- _Task instructions_: Write out the data exactly, please, and omit the pictures.

---

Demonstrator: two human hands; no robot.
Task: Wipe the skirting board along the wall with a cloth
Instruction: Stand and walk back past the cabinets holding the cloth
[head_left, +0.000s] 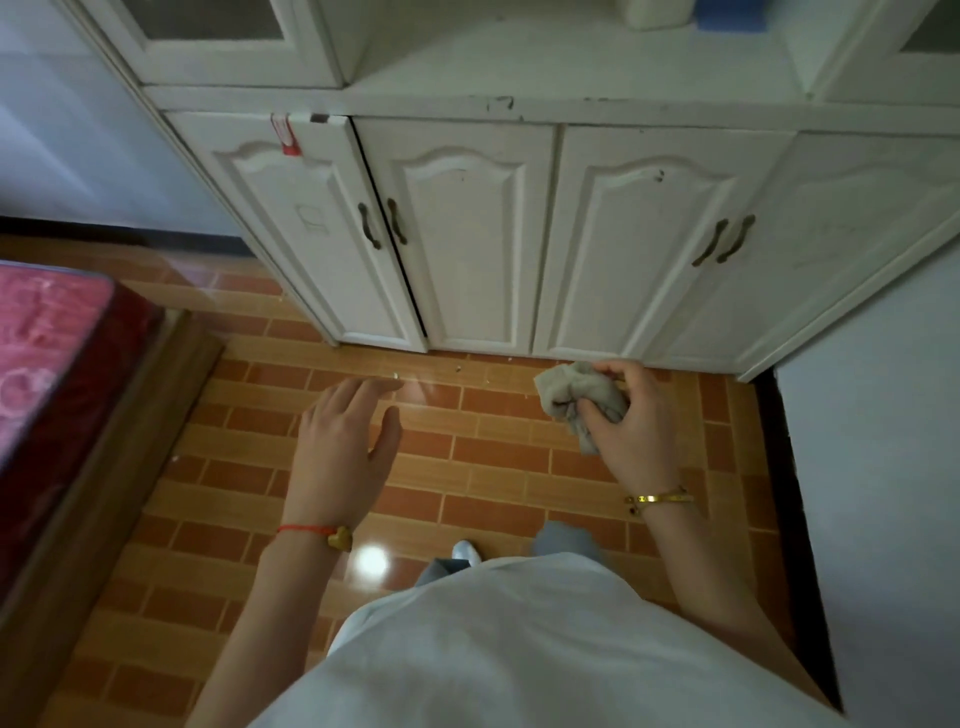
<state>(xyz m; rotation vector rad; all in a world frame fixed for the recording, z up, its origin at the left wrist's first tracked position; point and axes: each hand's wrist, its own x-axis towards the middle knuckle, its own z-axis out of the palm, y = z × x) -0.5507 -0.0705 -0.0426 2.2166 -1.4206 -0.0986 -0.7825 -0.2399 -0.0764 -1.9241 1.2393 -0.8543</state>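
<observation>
We are bunching a grey cloth (579, 397) in our right hand (631, 426), right of centre in the frame, fingers and thumb curled round the wad so that this grip is clenched on the fabric. A loose tail is hanging below the fingers. The cloth looks soft, light and limp; we judge it will crumple to any shape and will not slip, so holding it as a wad with a flat face left free for wiping seems the sensible hold. Nothing about it looks fragile.

Our left hand (345, 441) is hovering left of centre with fingers straight and spread, released and holding nothing, above the orange brick-pattern floor (498, 457).

The dark skirting board (779, 467) is running down the right side of the frame at the foot of the pale wall (878, 467); another dark strip is showing at the far left, under the wall there. The cloth is near the right-hand strip but not touching it.

Just beyond the cloth, across the upper half of the frame, a white cabinet (467, 234) with dark handles is standing. Small crumbs (459, 369) are lying on the floor before its doors. At the left edge a red mattress (47, 353) is resting on a wooden bed frame (130, 441).
</observation>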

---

- _Response to this exercise_:
Demonstrator: two human hands; no robot.
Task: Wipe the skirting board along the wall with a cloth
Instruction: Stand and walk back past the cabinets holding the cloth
[head_left, +0.000s] 
<state>(xyz m; rotation vector rad; all in a world frame fixed for the recording, z up, its origin at the left wrist's first tracked position; point and axes: each hand's wrist, its own x-axis towards the middle knuckle, its own z-axis out of the palm, y = z × x) -0.5507 -0.0705 -0.0426 2.2166 -1.4206 -0.0986 -0.7825 -0.2399 -0.0764 -1.9241 1.2393 -0.8543</state>
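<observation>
We are bunching a grey cloth (579, 397) in our right hand (631, 426), right of centre in the frame, fingers and thumb curled round the wad so that this grip is clenched on the fabric. A loose tail is hanging below the fingers. The cloth looks soft, light and limp; we judge it will crumple to any shape and will not slip, so holding it as a wad with a flat face left free for wiping seems the sensible hold. Nothing about it looks fragile.

Our left hand (345, 441) is hovering left of centre with fingers straight and spread, released and holding nothing, above the orange brick-pattern floor (498, 457).

The dark skirting board (779, 467) is running down the right side of the frame at the foot of the pale wall (878, 467); another dark strip is showing at the far left, under the wall there. The cloth is near the right-hand strip but not touching it.

Just beyond the cloth, across the upper half of the frame, a white cabinet (467, 234) with dark handles is standing. Small crumbs (459, 369) are lying on the floor before its doors. At the left edge a red mattress (47, 353) is resting on a wooden bed frame (130, 441).
</observation>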

What needed an answer now has one.